Lesson 5 - HAWQ Tables

HAWQ writes data to, and reads data from, HDFS natively. HAWQ tables are similar to tables in any relational database, except that table rows (data) are distributed across the different segments in the cluster.

In this exercise, you will run scripts that use the SQL CREATE TABLE command to create HAWQ tables. You will load the Retail demo fact data into the HAWQ tables using the SQL COPY command. You will then perform simple and complex queries on the data.

Prerequisites

Ensure that you have:

Exercise: Create, Add Data to, and Query HAWQ Retail Demo Tables

Perform the following steps to create and load HAWQ tables from the sample Retail demo data set.

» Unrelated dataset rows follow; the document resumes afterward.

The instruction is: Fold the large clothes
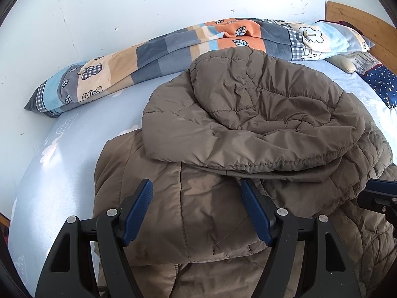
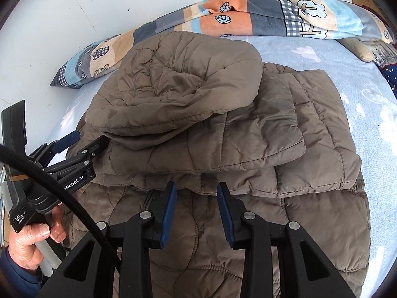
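Note:
A large brown quilted puffer jacket point(image 1: 248, 114) lies partly folded on the bed, its hood turned over the body; it also fills the right wrist view point(image 2: 211, 124). My left gripper point(image 1: 196, 191) is open and empty, hovering over the jacket's near left part. It also shows from the side in the right wrist view point(image 2: 84, 137) at the jacket's left edge. My right gripper point(image 2: 197, 193) is open and empty above the jacket's lower middle, near the folded edge. Its tip shows at the right edge of the left wrist view point(image 1: 379, 188).
The bed has a pale blue sheet point(image 1: 62, 168) with white cloud prints. A rolled patchwork blanket point(image 1: 173, 47) lies along the white wall behind the jacket. Pillows point(image 1: 379, 82) and a wooden headboard point(image 1: 359, 22) are at the right.

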The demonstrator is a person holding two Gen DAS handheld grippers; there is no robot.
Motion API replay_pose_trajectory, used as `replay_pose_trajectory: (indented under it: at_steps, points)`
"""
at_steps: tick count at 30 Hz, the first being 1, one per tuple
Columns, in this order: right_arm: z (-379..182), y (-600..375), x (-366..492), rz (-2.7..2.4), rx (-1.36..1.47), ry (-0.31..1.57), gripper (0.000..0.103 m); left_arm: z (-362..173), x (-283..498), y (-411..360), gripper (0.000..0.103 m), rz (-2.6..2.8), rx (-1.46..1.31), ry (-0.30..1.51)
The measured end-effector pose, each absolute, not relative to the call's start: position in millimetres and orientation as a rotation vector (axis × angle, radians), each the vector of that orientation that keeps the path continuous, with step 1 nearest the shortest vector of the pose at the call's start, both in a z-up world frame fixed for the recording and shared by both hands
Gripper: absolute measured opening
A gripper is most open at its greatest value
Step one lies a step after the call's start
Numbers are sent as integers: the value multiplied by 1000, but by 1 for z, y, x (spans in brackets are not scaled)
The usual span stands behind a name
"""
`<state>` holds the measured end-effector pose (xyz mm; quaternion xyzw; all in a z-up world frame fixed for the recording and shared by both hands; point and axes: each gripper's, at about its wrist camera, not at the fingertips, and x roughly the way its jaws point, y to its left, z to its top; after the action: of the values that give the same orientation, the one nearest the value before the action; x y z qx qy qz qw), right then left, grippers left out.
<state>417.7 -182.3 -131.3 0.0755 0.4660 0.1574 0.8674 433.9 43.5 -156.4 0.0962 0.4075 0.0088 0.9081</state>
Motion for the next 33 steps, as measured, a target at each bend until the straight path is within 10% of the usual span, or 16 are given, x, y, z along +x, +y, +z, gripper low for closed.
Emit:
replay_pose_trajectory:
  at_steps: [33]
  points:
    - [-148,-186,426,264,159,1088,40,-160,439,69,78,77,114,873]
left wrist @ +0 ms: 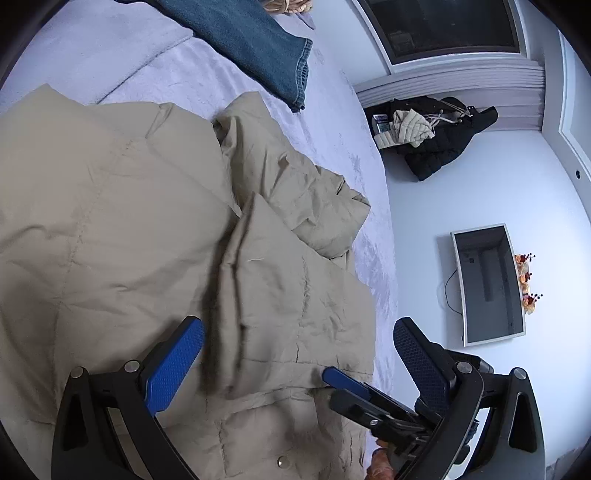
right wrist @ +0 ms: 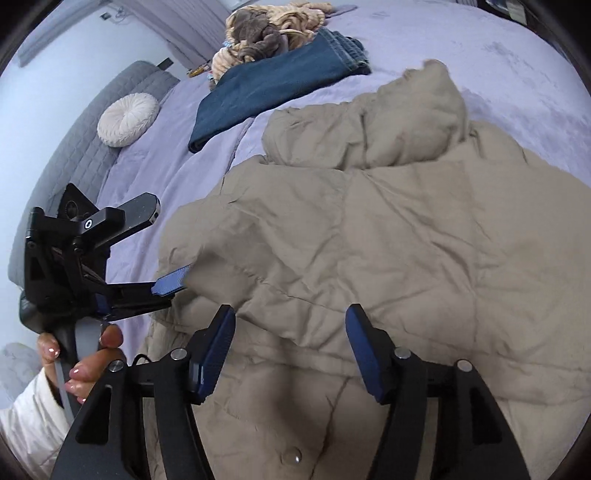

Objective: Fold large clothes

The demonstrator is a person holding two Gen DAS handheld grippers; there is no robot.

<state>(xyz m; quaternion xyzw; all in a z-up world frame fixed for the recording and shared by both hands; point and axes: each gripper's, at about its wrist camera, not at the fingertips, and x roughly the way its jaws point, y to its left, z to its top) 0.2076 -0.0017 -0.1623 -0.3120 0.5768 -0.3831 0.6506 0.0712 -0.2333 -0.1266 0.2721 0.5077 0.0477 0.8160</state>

  1. Navigate to the HAWQ script directory:

    1. gpadmin@master$ cd $HAWQGSBASE/tutorials/getstart/hawq
  2. Create tables for the Retail demo fact data using the script provided:

    1. gpadmin@master$ psql -f ./create_hawq_tables.sql
    2. psql:./create_hawq_tables.sql:2: NOTICE: table "order_lineitems_hawq" does not exist, skipping
    3. DROP TABLE
    4. CREATE TABLE
    5. psql:./create_hawq_tables.sql:41: NOTICE: table "orders_hawq" does not exist, skipping
    6. DROP TABLE
    7. CREATE TABLE

    Note: The create_hawq_tables.sql script deletes each table before attempting to create it. If this is your first time performing this exercise, you can safely ignore the psql “table does not exist, skipping” messages.)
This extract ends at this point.